> _Exercise description_:
Determine how many lines in this listing contain the word "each" and report that number by itself.

> _Dataset extract_:

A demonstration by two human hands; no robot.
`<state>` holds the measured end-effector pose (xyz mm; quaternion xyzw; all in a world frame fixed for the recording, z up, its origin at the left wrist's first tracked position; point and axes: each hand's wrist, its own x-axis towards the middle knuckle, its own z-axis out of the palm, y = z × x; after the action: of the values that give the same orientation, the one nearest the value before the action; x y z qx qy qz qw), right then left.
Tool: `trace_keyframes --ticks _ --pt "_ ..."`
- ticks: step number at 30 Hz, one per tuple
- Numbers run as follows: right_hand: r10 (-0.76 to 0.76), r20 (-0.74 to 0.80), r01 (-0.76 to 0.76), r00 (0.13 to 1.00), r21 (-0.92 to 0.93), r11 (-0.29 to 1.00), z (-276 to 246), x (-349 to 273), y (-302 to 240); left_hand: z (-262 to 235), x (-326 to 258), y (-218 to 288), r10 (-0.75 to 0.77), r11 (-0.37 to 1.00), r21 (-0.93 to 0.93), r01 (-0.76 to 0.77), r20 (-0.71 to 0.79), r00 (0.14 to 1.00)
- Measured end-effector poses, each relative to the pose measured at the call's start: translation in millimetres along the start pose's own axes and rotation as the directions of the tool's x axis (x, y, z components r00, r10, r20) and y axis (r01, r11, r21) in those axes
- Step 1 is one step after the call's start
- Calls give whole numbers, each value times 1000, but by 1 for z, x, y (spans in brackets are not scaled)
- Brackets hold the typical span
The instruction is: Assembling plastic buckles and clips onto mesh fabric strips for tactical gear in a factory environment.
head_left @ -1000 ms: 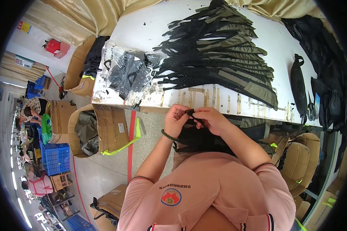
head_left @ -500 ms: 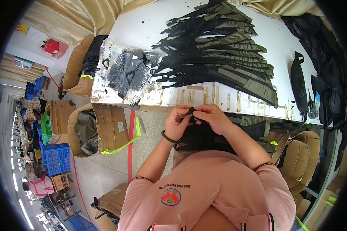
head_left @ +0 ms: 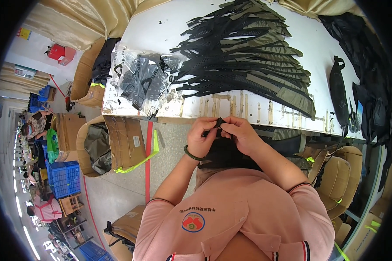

> _Solution_:
3